_Instructions to follow_
Your task is to copy every line of the entries that contains "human".

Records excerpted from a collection
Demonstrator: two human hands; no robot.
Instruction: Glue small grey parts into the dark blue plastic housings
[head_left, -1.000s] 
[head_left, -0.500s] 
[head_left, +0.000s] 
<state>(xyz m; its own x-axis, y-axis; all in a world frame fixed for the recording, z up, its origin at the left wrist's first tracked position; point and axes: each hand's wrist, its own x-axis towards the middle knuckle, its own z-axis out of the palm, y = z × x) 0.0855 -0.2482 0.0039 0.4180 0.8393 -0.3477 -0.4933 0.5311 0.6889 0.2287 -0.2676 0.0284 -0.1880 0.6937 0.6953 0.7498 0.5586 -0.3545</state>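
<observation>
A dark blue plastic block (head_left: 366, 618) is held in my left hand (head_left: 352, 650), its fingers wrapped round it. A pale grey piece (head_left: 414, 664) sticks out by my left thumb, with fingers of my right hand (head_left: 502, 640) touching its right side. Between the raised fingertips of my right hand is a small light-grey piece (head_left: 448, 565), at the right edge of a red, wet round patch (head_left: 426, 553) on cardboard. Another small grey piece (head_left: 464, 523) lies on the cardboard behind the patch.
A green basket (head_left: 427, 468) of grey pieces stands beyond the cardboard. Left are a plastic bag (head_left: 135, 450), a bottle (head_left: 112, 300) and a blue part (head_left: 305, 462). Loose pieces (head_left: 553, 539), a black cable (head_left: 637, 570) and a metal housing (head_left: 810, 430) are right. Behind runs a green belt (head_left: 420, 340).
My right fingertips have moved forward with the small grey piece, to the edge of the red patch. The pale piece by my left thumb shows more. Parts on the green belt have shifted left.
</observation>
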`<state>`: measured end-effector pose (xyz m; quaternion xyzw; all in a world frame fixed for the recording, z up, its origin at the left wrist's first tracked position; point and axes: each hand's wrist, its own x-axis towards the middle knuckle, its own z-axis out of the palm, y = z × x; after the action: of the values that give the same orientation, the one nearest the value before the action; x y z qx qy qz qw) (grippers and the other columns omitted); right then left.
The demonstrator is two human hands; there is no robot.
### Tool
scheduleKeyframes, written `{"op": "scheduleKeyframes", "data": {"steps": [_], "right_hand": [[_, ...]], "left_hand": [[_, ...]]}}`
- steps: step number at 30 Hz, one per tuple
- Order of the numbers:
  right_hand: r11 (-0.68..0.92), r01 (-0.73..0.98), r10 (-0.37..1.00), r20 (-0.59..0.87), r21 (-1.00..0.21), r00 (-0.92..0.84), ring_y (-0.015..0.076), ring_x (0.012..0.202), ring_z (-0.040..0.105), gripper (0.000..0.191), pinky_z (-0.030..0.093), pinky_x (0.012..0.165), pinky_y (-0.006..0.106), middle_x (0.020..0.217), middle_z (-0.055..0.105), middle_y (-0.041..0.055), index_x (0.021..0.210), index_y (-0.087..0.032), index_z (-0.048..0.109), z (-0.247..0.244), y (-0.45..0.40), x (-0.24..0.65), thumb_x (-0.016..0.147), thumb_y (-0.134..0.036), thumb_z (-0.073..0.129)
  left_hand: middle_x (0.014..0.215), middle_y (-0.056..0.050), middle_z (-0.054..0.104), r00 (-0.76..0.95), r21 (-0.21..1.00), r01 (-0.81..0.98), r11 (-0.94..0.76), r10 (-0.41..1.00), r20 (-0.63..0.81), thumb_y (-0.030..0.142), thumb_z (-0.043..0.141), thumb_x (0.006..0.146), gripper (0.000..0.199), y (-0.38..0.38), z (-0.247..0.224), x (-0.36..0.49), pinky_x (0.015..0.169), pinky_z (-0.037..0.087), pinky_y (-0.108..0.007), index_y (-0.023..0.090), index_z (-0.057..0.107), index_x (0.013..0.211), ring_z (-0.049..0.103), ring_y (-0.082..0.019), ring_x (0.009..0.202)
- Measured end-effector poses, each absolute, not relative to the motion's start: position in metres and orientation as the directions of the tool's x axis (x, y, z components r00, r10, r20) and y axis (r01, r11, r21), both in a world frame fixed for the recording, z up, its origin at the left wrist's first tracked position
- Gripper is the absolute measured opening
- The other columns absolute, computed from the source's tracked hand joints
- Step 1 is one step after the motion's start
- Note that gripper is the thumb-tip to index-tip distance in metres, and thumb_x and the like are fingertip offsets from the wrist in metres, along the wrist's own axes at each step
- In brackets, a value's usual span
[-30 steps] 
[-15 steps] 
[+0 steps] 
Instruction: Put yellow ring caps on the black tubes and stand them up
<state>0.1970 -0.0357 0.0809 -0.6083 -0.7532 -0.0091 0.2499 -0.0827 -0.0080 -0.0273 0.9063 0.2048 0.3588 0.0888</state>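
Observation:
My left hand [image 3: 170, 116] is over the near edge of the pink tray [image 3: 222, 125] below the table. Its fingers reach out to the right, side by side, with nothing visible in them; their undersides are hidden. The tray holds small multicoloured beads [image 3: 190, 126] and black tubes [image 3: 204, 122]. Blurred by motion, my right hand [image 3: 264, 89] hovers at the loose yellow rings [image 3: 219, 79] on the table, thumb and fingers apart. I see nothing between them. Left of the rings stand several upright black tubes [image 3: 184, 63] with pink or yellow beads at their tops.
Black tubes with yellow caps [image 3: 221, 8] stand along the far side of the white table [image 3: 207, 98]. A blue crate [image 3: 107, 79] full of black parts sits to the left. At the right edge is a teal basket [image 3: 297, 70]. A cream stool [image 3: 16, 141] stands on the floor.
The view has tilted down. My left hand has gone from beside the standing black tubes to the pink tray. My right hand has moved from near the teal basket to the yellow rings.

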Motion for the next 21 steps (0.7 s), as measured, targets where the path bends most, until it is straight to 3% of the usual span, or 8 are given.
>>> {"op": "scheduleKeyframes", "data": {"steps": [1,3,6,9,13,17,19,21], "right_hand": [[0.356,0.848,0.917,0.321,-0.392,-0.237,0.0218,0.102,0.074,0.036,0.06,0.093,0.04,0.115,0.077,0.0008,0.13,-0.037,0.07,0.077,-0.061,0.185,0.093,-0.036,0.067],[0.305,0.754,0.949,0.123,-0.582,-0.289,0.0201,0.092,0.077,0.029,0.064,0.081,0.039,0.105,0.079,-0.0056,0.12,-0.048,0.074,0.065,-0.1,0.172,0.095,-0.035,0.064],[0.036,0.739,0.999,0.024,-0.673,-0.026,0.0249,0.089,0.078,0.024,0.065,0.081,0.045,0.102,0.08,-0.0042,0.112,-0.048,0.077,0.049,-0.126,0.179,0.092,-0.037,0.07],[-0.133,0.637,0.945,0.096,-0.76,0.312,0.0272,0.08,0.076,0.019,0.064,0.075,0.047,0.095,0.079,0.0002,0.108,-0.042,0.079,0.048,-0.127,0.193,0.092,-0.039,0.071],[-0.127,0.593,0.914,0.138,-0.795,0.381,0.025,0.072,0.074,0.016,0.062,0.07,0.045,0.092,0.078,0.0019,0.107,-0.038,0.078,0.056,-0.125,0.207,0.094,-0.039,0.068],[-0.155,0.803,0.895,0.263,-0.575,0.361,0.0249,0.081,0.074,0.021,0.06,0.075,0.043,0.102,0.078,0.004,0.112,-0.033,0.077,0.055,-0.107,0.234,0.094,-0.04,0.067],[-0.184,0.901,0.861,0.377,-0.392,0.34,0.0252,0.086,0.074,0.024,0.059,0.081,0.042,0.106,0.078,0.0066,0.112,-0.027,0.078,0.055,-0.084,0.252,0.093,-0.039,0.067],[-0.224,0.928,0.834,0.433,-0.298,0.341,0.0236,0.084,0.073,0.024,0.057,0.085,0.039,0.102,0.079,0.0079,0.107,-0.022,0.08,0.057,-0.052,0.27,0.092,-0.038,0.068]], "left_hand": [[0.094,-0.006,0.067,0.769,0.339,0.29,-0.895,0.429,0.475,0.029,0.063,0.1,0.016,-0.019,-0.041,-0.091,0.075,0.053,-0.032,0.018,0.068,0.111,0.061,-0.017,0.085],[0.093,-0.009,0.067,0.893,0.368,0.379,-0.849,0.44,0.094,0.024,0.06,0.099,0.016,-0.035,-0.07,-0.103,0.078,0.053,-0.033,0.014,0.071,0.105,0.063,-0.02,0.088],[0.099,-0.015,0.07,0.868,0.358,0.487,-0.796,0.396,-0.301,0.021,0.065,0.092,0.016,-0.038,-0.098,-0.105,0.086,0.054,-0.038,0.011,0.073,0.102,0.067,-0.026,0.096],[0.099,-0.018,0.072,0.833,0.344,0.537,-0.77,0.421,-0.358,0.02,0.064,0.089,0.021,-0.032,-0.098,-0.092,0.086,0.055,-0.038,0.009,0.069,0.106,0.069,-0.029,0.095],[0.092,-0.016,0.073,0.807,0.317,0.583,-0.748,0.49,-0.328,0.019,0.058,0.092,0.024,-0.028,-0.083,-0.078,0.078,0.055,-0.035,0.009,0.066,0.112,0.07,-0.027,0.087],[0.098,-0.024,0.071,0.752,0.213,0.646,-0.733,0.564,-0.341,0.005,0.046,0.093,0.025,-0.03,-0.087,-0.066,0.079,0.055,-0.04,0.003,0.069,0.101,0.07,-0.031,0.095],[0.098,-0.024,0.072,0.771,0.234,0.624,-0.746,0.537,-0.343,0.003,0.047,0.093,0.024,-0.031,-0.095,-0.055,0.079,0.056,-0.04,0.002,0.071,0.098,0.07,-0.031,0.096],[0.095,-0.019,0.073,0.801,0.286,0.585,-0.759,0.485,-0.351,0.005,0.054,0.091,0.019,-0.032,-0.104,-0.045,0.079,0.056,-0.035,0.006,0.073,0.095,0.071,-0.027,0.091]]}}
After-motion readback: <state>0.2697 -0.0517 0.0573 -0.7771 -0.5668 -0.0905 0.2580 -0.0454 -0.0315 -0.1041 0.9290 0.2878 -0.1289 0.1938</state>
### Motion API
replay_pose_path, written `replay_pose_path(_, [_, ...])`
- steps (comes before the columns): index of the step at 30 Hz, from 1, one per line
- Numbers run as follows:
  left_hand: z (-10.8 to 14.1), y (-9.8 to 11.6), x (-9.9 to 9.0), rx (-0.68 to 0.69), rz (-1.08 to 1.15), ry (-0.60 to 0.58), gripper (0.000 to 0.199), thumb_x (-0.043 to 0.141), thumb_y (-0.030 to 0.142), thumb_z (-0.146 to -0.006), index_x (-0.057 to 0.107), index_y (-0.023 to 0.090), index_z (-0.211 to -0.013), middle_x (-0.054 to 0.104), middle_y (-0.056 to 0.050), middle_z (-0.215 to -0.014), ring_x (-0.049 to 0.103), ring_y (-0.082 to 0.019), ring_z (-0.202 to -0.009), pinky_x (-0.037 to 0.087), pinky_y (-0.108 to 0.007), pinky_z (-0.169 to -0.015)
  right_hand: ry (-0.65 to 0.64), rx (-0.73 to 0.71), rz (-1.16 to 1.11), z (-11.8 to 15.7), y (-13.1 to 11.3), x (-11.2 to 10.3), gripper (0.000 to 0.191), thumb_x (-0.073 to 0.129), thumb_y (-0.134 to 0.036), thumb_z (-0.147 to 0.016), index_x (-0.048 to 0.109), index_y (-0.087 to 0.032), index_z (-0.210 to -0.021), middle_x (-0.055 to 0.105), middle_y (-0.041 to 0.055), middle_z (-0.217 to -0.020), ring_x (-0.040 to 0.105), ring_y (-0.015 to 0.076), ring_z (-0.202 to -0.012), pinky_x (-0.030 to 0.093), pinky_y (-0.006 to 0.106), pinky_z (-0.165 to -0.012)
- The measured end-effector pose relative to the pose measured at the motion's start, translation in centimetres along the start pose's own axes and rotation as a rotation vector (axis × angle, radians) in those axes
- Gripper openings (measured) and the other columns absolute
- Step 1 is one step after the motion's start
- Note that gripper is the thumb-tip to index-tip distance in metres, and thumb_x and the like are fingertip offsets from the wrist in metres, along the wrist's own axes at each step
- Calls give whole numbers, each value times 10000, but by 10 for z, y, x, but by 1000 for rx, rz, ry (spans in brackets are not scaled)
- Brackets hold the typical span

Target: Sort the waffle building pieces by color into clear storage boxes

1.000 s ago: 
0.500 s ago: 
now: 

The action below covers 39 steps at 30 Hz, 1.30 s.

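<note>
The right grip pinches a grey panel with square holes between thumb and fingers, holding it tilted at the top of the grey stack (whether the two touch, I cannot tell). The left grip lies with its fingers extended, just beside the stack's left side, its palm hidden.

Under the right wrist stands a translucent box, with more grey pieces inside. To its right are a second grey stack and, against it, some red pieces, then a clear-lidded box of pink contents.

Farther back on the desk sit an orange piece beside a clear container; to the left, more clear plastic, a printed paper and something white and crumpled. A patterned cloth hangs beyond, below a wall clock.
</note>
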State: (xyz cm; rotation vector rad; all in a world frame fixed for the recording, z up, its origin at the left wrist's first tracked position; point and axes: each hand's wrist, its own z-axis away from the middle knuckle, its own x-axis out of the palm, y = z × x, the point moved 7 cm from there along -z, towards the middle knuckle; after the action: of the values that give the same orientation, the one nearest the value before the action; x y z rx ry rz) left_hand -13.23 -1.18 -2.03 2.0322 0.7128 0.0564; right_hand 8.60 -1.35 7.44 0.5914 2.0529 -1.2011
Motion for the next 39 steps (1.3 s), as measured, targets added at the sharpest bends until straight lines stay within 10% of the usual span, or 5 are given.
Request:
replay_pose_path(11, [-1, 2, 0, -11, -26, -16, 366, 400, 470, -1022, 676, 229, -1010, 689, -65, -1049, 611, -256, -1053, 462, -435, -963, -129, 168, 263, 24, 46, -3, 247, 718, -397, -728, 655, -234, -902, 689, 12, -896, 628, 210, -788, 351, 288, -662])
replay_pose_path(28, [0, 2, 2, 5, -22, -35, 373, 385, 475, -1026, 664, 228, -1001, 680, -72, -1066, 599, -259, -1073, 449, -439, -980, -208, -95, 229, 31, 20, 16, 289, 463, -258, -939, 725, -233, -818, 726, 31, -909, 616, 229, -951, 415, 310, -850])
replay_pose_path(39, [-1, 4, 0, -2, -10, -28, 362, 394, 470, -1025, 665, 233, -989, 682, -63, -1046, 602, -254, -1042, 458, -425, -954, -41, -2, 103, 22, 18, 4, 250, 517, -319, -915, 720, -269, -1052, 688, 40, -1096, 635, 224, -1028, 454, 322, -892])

_Task response_
Demonstrator: two human hands; no robot.
The demonstrator is two human hands; there is no robot.

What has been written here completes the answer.